= Robert Perillo =

Robert Perillo is an American master voice teacher, and has trained actors for over thirty years. He has worked at Binghamton University, Marymount Manhattan College, The National Shakespeare Conservatory, New York University's Tisch School of the Arts, and the Stella Adler Studio of Acting where he was head of the Voice Department. Perillo trains and coaches actors privately both for performance and auditions; he has worked extensively with businessmen and women, writers, politicians and singers and has given seminars and workshops to choral groups, readers of scripture, deacons, priests and to other teachers of voice and speech.

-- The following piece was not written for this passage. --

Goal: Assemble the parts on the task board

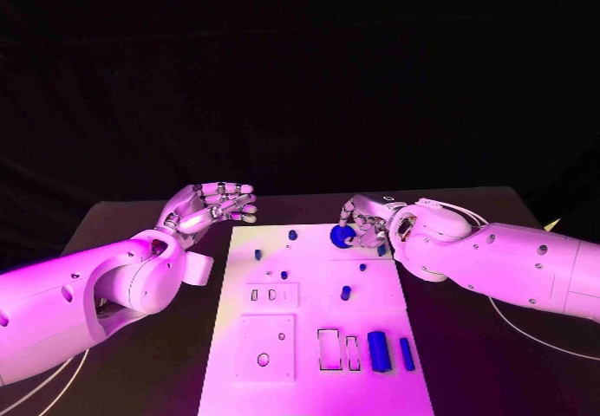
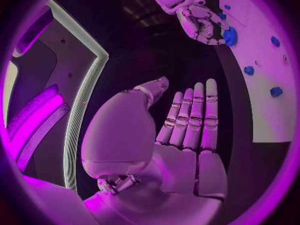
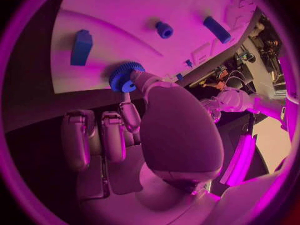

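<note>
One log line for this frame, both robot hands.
left robot hand: open, off white task board | right robot hand: pinching round blue toothed gear at board's far end | long blue bars: lying near end

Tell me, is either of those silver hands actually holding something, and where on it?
The right hand pinches the blue gear by its toothed rim, at the task board's far edge. The left hand holds nothing.
</note>
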Controlling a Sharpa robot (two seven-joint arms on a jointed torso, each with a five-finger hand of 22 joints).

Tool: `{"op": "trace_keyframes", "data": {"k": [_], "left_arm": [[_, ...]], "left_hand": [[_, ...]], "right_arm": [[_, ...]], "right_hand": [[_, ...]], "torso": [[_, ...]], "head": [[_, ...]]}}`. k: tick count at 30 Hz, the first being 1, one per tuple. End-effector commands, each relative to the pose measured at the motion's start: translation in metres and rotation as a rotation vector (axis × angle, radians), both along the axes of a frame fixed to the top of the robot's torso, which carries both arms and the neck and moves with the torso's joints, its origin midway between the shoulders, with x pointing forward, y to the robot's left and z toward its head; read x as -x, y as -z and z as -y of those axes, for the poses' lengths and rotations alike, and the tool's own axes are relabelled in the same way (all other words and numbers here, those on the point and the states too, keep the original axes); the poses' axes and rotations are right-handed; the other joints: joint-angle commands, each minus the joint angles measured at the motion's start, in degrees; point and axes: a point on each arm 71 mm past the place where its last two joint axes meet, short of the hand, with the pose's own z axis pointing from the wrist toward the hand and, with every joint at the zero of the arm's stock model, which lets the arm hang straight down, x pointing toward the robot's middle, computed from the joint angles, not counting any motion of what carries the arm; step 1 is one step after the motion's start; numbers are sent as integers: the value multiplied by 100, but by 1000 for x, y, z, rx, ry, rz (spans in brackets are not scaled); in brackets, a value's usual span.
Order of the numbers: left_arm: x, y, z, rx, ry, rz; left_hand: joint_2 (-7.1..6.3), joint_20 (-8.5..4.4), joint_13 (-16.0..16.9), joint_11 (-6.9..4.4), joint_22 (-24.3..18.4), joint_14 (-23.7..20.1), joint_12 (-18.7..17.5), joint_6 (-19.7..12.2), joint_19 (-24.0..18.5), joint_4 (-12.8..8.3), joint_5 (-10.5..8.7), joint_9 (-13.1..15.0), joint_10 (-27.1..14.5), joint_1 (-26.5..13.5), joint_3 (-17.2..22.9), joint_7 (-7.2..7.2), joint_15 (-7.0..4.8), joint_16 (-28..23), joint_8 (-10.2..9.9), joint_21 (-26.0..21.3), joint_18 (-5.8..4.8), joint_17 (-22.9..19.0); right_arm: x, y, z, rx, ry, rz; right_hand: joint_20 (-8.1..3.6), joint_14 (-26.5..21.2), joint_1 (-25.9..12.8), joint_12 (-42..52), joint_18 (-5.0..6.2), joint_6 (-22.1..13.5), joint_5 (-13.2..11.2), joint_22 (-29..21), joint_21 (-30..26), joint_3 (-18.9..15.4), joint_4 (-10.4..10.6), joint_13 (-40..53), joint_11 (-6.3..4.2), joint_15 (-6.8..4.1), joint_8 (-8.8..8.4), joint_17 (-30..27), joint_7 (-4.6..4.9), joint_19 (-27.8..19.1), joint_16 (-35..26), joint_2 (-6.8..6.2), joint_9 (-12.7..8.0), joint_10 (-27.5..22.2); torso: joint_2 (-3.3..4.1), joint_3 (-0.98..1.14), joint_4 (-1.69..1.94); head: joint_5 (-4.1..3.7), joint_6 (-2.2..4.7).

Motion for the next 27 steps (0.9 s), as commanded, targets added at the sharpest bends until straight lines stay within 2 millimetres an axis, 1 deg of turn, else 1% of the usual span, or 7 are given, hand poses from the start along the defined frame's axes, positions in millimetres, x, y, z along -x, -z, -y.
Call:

Perillo is a stage director and has directed works by playwrights as varied as William Shakespeare, Noël Coward, John Patrick Shanley, Tom Stoppard, and Charles Ludlam.

==Career==
He recently directed the musical The Spitfire Grill, and served as both dramaturg and director for Aldo Pisano's one man show Judgement. He was vocal coach to writer and performer Lawrence Wright for his play The Human Scale, directed by Oskar Eustis. In 2011, he was vocal and text coach for the New York Public Theater’s production of Love’s Labour’s Lost.

In addition to serving on the faculty of the Public Theater’s Shakespeare Lab, he has been a Visiting Lecturer at Stanford University; at Stanford he was voice and text coach on three Shakespeare plays produced collaboratively by Stanford and the Public Theater.